(Prompt) Every line from the first one in the data below through the line holding "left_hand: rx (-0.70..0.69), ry" is to be written out exactly, with the pictures omitted.
Top of Records provided
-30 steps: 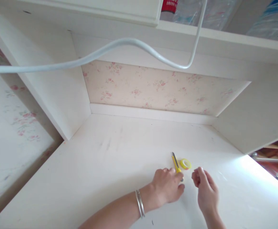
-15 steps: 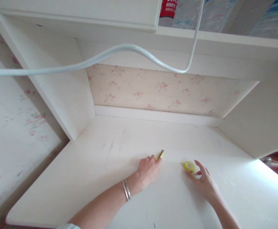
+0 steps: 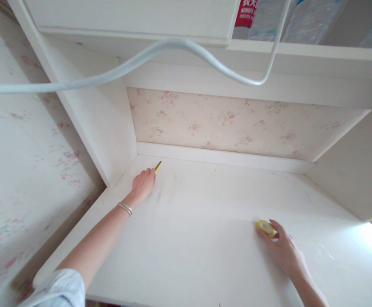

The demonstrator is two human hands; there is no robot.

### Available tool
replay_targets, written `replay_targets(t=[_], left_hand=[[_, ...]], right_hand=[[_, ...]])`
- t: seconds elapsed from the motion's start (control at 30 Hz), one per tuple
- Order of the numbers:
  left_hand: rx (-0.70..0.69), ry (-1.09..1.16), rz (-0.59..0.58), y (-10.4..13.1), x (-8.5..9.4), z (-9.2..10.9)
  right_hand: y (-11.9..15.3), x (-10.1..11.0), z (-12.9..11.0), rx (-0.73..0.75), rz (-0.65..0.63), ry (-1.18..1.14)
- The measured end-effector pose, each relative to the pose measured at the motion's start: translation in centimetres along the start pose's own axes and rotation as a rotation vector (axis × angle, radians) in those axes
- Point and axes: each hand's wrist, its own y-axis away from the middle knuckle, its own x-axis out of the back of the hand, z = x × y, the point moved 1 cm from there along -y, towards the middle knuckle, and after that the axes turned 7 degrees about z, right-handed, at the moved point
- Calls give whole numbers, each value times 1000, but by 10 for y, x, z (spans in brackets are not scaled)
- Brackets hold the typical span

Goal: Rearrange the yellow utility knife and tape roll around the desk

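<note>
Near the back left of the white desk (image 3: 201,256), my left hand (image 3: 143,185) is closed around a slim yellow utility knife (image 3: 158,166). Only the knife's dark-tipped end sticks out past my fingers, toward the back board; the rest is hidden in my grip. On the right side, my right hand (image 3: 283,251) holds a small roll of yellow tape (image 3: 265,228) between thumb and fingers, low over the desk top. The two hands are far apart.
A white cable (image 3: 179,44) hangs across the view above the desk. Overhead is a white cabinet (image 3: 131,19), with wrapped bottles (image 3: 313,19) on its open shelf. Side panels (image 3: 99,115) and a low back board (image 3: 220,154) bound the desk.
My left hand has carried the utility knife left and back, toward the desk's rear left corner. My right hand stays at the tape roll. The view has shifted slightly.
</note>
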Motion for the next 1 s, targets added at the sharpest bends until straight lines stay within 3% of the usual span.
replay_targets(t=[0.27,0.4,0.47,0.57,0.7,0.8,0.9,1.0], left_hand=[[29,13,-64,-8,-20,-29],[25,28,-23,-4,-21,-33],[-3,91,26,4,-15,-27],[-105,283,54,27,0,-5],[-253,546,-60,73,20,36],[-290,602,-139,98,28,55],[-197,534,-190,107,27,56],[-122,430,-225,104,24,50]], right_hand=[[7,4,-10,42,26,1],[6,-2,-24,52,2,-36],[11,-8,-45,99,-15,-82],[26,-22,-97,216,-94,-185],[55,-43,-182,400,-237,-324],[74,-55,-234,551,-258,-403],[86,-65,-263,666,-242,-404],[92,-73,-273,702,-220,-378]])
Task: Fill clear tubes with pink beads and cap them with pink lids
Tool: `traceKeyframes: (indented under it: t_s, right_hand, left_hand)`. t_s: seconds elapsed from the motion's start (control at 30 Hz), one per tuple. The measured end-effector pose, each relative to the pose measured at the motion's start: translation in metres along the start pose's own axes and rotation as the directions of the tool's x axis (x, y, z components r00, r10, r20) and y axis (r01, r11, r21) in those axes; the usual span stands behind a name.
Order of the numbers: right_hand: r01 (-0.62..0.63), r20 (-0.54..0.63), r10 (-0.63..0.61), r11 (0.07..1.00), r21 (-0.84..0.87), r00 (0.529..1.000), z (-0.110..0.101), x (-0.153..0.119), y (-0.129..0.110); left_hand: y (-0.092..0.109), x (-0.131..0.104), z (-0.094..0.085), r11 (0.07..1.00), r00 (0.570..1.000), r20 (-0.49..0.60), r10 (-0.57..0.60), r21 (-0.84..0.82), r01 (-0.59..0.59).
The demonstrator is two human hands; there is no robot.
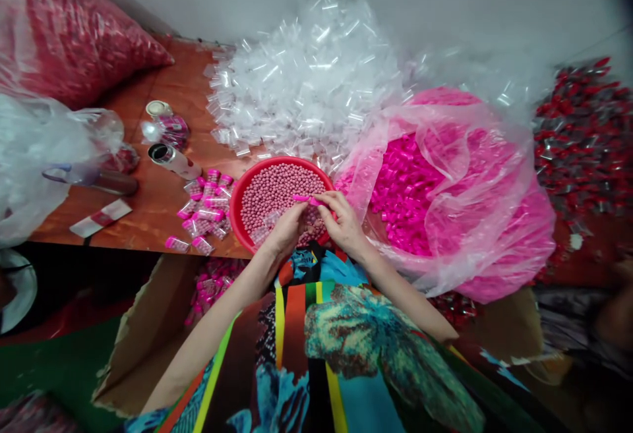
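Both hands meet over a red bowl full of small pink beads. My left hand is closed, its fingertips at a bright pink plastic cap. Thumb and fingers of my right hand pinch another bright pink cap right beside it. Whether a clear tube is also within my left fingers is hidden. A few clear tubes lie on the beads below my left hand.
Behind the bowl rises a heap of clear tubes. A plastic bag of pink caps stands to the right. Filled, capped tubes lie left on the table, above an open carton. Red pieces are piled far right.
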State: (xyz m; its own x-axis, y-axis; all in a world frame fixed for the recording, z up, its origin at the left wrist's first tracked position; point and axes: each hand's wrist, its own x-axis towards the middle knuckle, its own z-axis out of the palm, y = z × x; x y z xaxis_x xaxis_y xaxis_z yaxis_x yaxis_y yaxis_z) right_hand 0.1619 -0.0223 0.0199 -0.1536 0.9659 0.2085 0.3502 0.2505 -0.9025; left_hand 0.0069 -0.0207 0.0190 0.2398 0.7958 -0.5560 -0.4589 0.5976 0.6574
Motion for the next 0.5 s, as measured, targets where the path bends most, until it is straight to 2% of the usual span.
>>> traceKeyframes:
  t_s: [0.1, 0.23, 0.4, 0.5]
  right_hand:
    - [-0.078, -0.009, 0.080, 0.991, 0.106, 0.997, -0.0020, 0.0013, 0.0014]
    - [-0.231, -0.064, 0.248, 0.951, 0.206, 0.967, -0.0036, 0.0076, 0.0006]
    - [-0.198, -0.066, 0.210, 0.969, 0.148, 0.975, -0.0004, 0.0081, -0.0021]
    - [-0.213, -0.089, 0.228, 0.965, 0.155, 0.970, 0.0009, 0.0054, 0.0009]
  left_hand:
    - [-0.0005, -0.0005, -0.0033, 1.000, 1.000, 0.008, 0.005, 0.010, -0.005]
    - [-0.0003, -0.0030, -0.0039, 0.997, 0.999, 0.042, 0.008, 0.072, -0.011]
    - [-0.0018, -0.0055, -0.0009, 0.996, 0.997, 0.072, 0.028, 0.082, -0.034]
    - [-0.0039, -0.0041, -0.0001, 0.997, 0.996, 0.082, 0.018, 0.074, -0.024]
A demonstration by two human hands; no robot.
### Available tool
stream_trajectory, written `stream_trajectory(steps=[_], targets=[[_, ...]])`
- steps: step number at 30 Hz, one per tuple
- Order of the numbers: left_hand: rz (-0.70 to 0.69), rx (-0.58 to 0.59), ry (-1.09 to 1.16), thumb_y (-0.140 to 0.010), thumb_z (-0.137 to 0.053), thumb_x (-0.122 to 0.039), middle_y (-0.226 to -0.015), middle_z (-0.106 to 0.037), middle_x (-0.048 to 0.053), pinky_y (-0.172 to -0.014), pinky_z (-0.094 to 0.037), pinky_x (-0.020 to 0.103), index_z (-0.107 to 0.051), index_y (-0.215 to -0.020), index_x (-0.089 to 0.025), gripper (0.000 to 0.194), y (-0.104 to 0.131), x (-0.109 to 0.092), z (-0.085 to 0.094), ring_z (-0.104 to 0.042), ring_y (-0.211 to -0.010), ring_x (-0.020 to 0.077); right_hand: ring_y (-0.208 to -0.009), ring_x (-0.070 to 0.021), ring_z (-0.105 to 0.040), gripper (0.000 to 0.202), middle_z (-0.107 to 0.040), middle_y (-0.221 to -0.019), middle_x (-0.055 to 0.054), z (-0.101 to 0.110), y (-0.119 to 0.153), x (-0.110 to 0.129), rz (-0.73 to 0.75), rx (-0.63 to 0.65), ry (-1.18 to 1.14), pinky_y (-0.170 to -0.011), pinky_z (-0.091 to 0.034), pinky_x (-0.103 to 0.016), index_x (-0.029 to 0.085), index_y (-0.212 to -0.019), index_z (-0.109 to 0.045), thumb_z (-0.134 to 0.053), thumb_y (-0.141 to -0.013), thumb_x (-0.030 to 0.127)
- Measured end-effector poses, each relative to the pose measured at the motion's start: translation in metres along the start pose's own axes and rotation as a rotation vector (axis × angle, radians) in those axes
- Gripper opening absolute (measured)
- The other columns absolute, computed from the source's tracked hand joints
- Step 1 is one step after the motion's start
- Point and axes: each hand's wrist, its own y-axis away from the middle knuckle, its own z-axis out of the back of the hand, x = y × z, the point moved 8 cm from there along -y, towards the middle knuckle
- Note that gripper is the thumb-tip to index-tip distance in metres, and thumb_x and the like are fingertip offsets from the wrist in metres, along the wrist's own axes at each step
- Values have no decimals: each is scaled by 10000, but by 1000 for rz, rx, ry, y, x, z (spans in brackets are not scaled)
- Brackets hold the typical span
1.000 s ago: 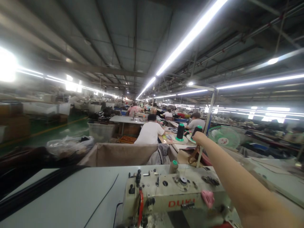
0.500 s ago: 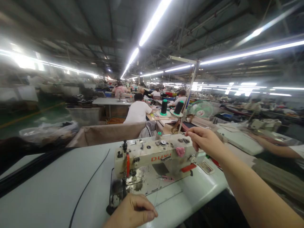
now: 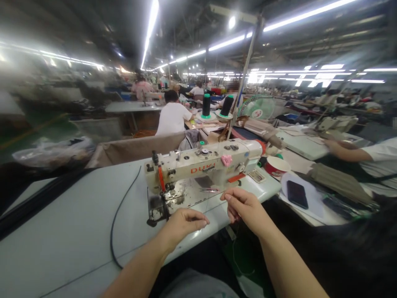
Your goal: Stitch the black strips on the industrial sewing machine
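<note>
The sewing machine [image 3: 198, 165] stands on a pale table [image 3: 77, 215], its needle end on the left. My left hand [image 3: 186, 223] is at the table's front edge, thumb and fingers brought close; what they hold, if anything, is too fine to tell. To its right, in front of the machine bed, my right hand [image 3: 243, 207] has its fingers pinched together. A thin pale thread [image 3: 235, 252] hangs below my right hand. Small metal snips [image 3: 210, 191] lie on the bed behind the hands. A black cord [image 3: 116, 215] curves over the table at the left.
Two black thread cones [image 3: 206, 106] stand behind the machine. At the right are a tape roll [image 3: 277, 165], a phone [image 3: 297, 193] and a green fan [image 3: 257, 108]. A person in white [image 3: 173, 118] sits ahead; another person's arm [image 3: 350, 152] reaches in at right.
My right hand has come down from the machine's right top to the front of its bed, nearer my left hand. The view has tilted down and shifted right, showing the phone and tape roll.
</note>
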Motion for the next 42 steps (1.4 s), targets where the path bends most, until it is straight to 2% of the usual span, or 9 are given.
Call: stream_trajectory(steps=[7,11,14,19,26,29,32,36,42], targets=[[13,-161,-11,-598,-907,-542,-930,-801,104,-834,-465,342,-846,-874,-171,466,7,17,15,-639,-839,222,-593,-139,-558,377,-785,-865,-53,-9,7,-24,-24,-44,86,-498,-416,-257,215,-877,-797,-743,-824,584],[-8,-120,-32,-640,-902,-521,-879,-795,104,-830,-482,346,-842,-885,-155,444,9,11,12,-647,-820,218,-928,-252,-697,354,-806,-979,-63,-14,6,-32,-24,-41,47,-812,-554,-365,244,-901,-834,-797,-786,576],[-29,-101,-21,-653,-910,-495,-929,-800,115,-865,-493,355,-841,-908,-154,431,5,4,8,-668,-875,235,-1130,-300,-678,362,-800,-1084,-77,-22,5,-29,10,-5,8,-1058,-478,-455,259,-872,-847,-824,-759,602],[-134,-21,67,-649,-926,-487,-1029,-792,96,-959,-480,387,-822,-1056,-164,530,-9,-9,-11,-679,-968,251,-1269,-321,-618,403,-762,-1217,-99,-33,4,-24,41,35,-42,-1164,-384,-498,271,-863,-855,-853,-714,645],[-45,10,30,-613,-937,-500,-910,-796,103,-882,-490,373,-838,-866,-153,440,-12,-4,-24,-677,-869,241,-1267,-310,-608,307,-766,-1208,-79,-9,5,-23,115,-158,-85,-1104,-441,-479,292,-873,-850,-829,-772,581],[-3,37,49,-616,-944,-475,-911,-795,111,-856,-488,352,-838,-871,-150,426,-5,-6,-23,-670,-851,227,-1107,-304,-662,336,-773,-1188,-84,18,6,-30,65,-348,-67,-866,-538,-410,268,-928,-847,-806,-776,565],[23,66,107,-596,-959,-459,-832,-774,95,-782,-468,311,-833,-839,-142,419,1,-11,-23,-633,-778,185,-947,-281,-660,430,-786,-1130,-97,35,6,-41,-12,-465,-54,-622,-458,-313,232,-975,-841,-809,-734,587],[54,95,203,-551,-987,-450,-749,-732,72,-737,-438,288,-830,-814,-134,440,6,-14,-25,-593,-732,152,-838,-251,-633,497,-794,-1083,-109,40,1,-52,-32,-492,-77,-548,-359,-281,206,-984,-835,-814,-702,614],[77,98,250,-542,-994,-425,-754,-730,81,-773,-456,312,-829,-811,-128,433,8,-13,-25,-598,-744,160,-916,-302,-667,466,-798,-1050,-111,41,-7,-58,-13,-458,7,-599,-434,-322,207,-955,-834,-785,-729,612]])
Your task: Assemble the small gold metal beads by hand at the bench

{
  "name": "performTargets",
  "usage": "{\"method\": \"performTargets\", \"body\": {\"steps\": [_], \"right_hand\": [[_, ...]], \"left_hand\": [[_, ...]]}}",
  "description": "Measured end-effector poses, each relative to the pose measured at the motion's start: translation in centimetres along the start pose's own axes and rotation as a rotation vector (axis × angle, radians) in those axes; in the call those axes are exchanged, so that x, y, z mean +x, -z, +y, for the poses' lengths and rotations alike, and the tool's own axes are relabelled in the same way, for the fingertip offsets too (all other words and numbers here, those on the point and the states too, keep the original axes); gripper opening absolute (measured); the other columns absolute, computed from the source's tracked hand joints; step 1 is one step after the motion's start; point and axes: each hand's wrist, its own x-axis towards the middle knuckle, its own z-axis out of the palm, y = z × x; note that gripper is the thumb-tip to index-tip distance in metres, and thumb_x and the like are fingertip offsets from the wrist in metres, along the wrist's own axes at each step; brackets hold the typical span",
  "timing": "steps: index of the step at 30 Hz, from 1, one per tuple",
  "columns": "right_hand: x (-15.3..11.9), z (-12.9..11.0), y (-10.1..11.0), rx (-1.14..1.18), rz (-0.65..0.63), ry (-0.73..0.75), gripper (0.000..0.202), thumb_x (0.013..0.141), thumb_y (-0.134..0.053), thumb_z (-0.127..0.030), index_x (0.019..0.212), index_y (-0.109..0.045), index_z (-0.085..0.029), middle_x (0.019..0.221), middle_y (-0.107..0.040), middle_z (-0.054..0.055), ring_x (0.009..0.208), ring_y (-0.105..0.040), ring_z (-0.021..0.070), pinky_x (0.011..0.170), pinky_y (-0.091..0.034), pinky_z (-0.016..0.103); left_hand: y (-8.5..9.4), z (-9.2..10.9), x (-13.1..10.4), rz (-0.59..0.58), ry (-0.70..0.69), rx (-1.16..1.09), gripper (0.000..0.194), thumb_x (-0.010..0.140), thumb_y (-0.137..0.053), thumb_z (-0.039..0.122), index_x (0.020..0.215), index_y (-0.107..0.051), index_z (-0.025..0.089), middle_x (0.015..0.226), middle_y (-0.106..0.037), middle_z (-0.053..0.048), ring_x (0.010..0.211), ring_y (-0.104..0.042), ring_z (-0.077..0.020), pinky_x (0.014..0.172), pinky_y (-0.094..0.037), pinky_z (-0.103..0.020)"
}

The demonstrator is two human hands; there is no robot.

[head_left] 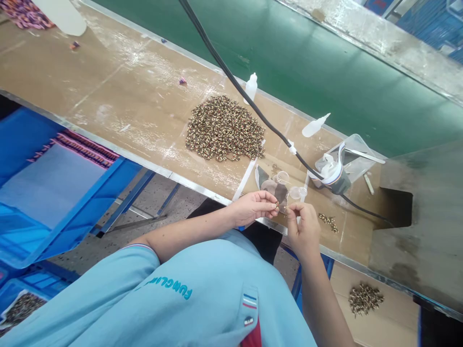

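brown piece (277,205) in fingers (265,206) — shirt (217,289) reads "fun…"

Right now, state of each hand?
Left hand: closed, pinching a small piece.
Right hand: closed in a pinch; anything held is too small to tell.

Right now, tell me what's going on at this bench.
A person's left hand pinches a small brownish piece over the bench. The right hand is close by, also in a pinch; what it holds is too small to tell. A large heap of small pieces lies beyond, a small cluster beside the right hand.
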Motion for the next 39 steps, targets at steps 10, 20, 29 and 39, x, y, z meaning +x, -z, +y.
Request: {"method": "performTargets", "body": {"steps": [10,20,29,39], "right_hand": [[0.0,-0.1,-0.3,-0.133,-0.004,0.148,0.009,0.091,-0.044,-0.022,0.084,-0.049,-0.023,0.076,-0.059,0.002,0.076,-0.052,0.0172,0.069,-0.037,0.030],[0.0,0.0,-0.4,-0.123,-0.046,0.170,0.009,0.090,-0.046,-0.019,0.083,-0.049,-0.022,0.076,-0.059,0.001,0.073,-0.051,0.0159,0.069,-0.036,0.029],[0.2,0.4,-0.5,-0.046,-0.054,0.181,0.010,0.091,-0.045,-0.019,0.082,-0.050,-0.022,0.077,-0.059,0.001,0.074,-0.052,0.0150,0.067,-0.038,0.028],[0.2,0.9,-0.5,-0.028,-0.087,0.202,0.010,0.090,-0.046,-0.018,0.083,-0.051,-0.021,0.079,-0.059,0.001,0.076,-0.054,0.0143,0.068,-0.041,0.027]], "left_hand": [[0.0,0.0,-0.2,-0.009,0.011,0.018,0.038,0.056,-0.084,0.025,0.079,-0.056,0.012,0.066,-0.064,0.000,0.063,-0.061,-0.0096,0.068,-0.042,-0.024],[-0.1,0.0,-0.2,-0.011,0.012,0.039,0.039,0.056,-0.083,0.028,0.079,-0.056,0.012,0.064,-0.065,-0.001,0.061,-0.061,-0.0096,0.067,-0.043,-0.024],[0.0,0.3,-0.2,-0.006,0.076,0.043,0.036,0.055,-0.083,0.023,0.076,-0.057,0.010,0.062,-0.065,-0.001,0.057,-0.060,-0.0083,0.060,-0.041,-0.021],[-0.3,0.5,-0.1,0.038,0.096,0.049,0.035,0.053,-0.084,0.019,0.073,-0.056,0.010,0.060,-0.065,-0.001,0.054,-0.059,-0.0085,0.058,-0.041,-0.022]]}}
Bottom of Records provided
(Your solution)
-30 steps: 
-15 steps: 
+0 steps: 

The demonstrator is two human hands; there is no robot.

### Available tool
replay_targets, written `replay_targets(t=[_], left_hand=[[_, ...]], right_hand=[[_, ...]])`
- t: seconds elapsed from the motion's start (control at 30 Hz), one per tuple
- Order of the numbers:
  left_hand: rx (-0.70..0.69), ry (-1.09..1.16), rz (-0.59..0.58), y (-10.4..13.1), x (-8.5..9.4), z (-9.2..10.9)

There is no more output for this exercise.